Sutcliffe-Keenan's 'Warrington Riots' page invited anyone who wished to "riot" on Wednesday 10th August 2011 to sign up. These pages are usually used to organise parties and get togethers rather than criminal damage.
As the pair were sentenced the Judge Elgin Edwards, the Recorder of Chester, said he hoped the sentences would act as a deterrent to others. Justice shouldn't be an example or a deterrent.
Judge Edwards branded both men "evil". Harsh. What do you call someone who is actually evil? Like a serial or child killer? What's left?
Judge Edwards told Sutcliffe: 'You caused a very real panic and you put a very considerable strain on police resources in Warrington. You changed your mind and posted a retraction but it does not change the evil of the offences.'
While it does look like Blackberry Messenger was a real tool of rioters, I'm sure many others texted, phoned and spread the message by word of mouth. Some of those talking about the riots on Twitter (other than the media and others discussing it and sensible sharing information way) were more engaged in noisey and stupid public displays of bravado rather than criminal intent.

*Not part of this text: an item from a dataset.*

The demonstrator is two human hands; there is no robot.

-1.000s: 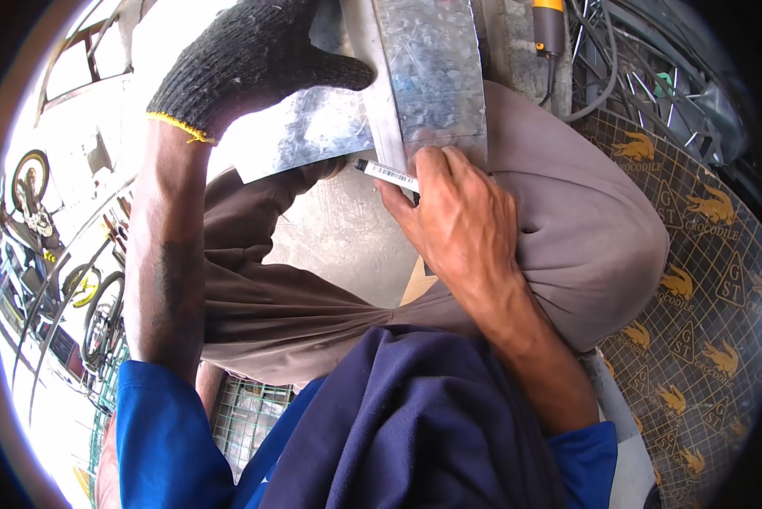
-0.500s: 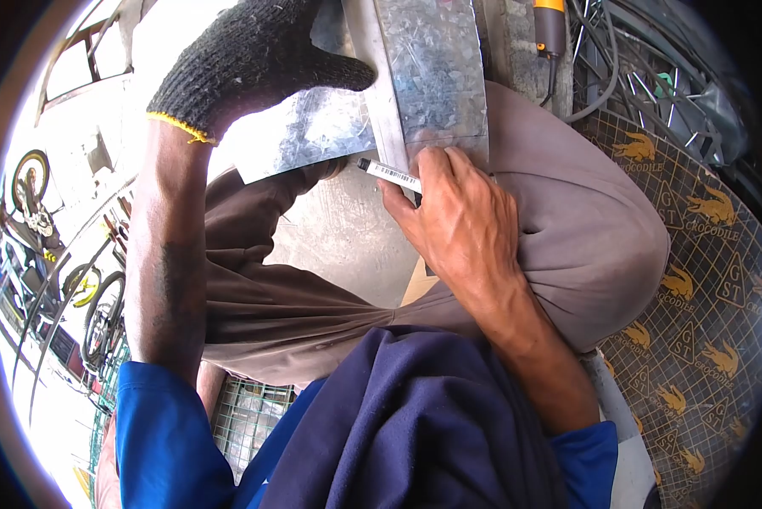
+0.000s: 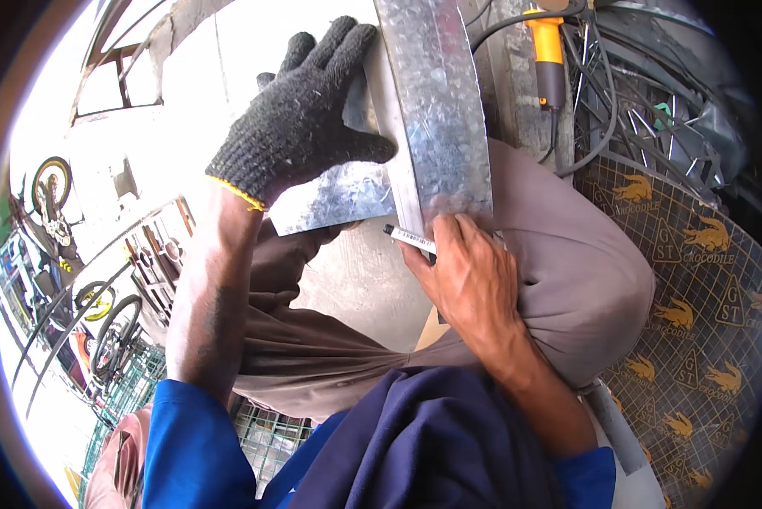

Social media proved itself much more of a force for good after it was praised by Manchester and Sussex Police; we saw some inspiring riot stories as people did good after the riots; of how it was at its best as a tool that helped communities pull together in the riot clean-up.
This sentence makes as much sense as the Tories making noises about clamping down and stopping people using social media in light of the riots. That kind of talk is as wrong as these sentences and as over the top as the man arrested for organising a water fight via BlackBerry Messenger. A water fight?
The harsh sentences in general have been attacked by the Tories coalition partners. The Lib Dems. Baroness Hamwee, the party's home affairs spokeswoman in the Lords, said Cameron's pledge of "zero tolerance" on criminality was not acceptable. She told The Guardian that there should be "zero tolerance with zero tolerance".